Most organizations I know strive for excellence in their management of compliance rules and processes, however, they often face similar challenges. The places I’ve worked to set up compliance using Footprints Asset core experience a common hurdle. Ensuring compliance on those machines that rarely come back to the WAN to authenticate using Active Directory and getting fresh GPOs is almost impossible. Most folks call these users “Road Warriors”. This article will demonstrate the ability to use FPAC to force compliance rules to devices that otherwise are left vulnerable or out of compliance.
The first and most common compliance rule would be for users to change their network password no less than once every 90 days. Yours may be as often as 30 days and I have seen a handful as long as 120 days. The often overlooked area for security is the LOCAL ADMIN password. I rarely see enterprise organizations ever change the local machine’s administrative password. FPAC has the ability to manage the local machine’s security settings including managing USERS and GROUPS. As the person charged with IT Security of your organization, it would be prudent to have a process in place to change those local administrative passwords as often as you change user’s network password for ALL devices including the “road warrior” machines. This can be done using AD GPO for those machines on the network but impossible to do for the “road warrior” devices. Using Operational Rules you have visibility as to not only the primary administrative account but ALL other local accounts that are a member of the local admins groups. I will call these “extra” accounts and a back door into the machine.

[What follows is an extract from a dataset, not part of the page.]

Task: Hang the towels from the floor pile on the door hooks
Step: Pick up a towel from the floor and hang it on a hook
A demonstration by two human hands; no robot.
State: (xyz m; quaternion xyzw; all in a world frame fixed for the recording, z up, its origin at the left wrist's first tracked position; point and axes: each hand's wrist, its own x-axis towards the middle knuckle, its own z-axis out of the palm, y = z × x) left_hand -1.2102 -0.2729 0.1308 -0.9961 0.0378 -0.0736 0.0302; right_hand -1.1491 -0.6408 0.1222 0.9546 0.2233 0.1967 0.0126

The following Operational Rules will perform these actions on the local machine:
- Create New Local Account – FPACAdmin
- Add to Local Administrators Group
- Remove FPACAdmin from the Users Group (Default Behavior)
- Count the number of local user accounts in the Administrators group
- Return all Local accounts that are Members of Administrators Group – provides global view of ALL local accounts that are members of the Administrators Group for Audit verification and reveal any potential accounts not authorized to be local admins (Back Doors)
- Update the Master Database to make visible the values under Device > Inventory > Security Settings > User Accounts
FPAC has the ability to change the password of any local account. Once you have created this new FPACAdmin account you can disable the default administrator account.
Once run you can see the results in FPAC:
By Collection of Devices:
Now that we have the data we can run a compliance rule against our finding.
Create the various Compliance Rules in the interface (Compliance Module is a separate module and must be an active licensed component).
Results of the new rules:
As you can see we are not fully compliant. The first pie chart indicates there are devices reporting back where there are MORE than just 2 accounts on the local machine that are members of the Administrators Group. The second Pie Chart indicates that there are devices missing FPACAdmin as the local account used to manage that device. Remember our policy rules states:
- The default Administrator Account is disabled
- FPACAdmin is added and is a member of the Administrators group
- Only these two accounts are allowed in the Administrators group
- The FPACAmin account password must be changed no less than every 90 days per policy
Using FPAC you now have an absolute source of authority to manage and report on the state of these policies. This makes going through any audit process much less painful and much quicker. Remember that AD GPO is not required to manage this set of policies and these values can be set and monitored for both internal devices and remote devices that do not log into the domain to get GPO settings.